* Task brief: In the listing below, the lines starting with the line with "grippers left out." and going on through the line with "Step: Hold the" are to be reproduced exactly, and only those.

-*-*-

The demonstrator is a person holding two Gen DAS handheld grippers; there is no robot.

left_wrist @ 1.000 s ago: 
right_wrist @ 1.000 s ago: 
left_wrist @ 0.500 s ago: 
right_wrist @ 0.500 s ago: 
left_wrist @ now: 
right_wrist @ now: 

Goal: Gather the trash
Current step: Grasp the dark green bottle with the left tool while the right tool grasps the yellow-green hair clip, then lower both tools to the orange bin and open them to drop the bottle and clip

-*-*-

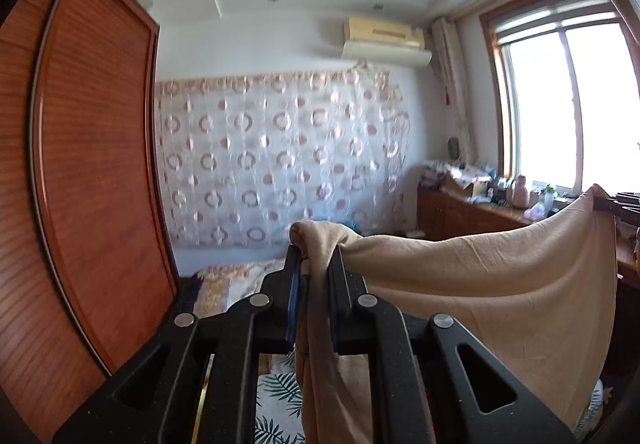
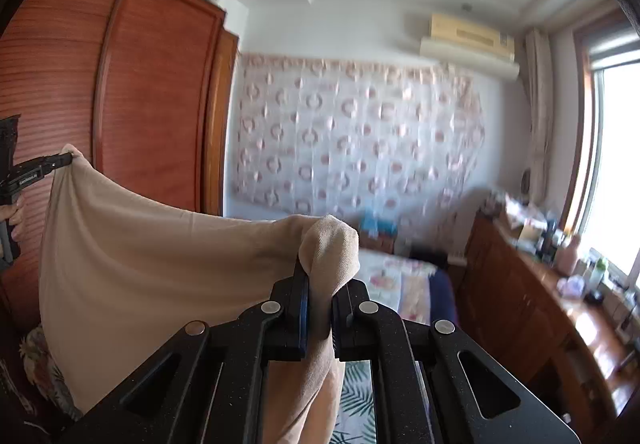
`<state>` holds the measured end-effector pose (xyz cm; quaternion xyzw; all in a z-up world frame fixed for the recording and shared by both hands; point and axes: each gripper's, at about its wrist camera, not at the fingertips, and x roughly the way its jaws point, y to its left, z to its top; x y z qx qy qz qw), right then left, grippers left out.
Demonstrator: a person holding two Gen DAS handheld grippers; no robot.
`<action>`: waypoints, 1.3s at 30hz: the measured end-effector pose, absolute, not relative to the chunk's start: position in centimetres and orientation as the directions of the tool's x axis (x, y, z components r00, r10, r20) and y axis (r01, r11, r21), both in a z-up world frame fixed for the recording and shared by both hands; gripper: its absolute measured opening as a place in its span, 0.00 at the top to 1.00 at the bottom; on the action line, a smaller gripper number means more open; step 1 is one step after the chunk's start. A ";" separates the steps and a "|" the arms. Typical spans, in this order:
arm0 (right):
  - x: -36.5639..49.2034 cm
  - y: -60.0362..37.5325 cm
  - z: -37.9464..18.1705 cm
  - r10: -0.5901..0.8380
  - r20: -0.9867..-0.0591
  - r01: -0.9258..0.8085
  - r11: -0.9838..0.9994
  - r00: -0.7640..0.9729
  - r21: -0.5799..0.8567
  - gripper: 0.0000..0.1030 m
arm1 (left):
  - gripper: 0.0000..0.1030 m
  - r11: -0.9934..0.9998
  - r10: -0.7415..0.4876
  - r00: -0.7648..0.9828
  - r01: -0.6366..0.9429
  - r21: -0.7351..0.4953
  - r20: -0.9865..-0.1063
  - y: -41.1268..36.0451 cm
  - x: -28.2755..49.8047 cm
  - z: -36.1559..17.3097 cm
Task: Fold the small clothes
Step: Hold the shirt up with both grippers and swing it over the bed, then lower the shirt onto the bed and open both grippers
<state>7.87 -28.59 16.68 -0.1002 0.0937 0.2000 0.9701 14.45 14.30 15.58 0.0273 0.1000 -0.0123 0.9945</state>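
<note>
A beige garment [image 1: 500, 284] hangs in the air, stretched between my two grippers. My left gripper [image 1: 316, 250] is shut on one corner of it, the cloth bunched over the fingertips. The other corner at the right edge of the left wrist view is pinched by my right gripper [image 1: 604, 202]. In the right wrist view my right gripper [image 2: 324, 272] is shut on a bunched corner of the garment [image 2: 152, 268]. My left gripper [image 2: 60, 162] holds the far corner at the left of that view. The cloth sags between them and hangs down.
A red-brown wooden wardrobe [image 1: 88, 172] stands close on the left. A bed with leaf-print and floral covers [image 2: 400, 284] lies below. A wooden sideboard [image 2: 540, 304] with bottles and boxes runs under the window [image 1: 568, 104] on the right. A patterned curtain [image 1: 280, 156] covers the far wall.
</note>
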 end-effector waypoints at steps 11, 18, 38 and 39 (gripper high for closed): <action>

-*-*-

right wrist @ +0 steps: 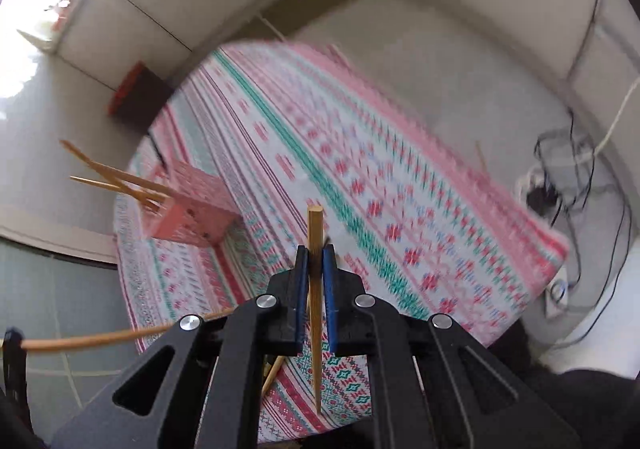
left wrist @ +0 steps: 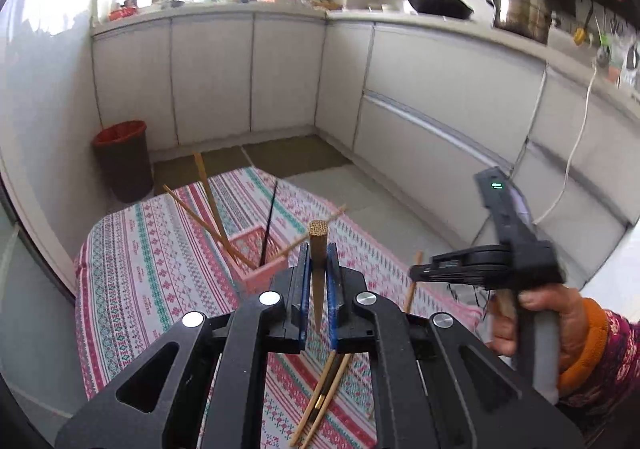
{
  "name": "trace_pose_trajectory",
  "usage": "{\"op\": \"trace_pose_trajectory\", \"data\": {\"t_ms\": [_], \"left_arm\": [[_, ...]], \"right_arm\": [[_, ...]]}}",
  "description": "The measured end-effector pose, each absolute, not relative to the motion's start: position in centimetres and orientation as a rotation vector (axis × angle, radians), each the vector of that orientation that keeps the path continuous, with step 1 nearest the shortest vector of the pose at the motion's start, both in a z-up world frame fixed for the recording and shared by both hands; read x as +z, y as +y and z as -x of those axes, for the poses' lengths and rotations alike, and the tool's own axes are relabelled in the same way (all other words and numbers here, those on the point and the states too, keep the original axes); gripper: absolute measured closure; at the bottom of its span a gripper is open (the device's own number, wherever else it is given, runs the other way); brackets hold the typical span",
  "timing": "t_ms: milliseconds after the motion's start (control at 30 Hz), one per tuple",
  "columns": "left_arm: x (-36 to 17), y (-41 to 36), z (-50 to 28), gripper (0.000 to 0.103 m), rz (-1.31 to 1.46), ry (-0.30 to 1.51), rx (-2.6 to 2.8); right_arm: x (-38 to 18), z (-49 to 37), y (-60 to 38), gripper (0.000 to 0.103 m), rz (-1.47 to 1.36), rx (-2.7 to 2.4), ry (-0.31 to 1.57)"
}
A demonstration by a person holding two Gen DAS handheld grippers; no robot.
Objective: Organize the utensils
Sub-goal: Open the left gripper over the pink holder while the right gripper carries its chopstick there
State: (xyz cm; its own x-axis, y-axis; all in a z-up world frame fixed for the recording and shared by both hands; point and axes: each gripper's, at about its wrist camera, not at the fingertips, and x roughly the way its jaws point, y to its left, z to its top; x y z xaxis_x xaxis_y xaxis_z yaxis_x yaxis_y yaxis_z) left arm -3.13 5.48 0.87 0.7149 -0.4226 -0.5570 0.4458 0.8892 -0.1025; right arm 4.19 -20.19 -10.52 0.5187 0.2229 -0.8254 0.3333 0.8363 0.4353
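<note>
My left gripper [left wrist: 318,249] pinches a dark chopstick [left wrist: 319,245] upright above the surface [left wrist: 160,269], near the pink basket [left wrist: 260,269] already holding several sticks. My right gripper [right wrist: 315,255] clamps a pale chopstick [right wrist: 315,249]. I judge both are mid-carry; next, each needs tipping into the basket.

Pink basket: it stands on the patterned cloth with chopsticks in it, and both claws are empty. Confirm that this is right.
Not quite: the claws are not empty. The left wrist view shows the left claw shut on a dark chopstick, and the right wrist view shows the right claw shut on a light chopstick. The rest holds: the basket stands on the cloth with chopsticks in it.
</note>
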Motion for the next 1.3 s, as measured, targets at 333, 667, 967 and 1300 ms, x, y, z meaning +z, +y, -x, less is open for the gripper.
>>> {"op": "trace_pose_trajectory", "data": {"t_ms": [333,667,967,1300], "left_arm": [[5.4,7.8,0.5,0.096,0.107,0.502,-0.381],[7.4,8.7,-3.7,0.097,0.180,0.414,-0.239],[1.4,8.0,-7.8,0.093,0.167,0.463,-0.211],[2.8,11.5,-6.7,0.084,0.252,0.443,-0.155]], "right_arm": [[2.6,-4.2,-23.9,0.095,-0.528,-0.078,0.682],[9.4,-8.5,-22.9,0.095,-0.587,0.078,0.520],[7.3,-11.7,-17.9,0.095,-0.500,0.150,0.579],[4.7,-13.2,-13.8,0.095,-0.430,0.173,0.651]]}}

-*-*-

* Answer section:
`<state>` holds the measured end-effector pose (xyz cm; quaternion xyzw; all in a z-up world frame fixed for the recording and shared by both hands; point and axes: each gripper's, at about its wrist camera, not at the fingertips, and x roughly the way its jaws point, y to its left, z to its top; x y z qx qy qz qw), right then left, grippers left out.
Demonstrator: a person holding two Gen DAS handheld grippers; no robot.
`<action>`: waypoints, 1.3s at 30hz: the measured end-effector pose, absolute, not relative to the chunk's start: position in centimetres and orientation as the directions of the tool's x axis (x, y, z components r00, r10, r20) and y axis (r01, r11, r21), both in a z-up world frame fixed for the recording and shared by both hands; gripper: its absolute measured opening as a place in its span, 0.00 at the top to 1.00 at the bottom; on the action line, a smaller gripper number means more open; step 1 is one step after the chunk's start. A ";" separates the steps and a "|" the arms. Typical spans, in this order:
arm0 (right):
  - x: -36.5639..49.2034 cm
  - y: -60.0362..37.5325 cm
  - z: -37.9464..18.1705 cm
  - r10: -0.5901..0.8380
  - r20: -0.9867..-0.0591
  - r01: -0.9258..0.8085
  - r11: -0.9838..0.9994
  - r00: -0.7640..0.9729
  - r21: -0.5799..0.8567
  - gripper: 0.0000..0.1030 m
arm1 (left):
  - gripper: 0.0000..0.1030 m
  - r11: -0.9934..0.9998
  - r10: -0.7415..0.4876
  - r00: -0.7648..0.9828
  - r01: -0.6366..0.9429
  - r21: -0.7351..0.4953
  - r20: -0.9865..-0.1063
  - y: -41.1268..36.0451 cm
  - x: -28.2755..49.8047 cm
  - z: -36.1559..17.3097 cm
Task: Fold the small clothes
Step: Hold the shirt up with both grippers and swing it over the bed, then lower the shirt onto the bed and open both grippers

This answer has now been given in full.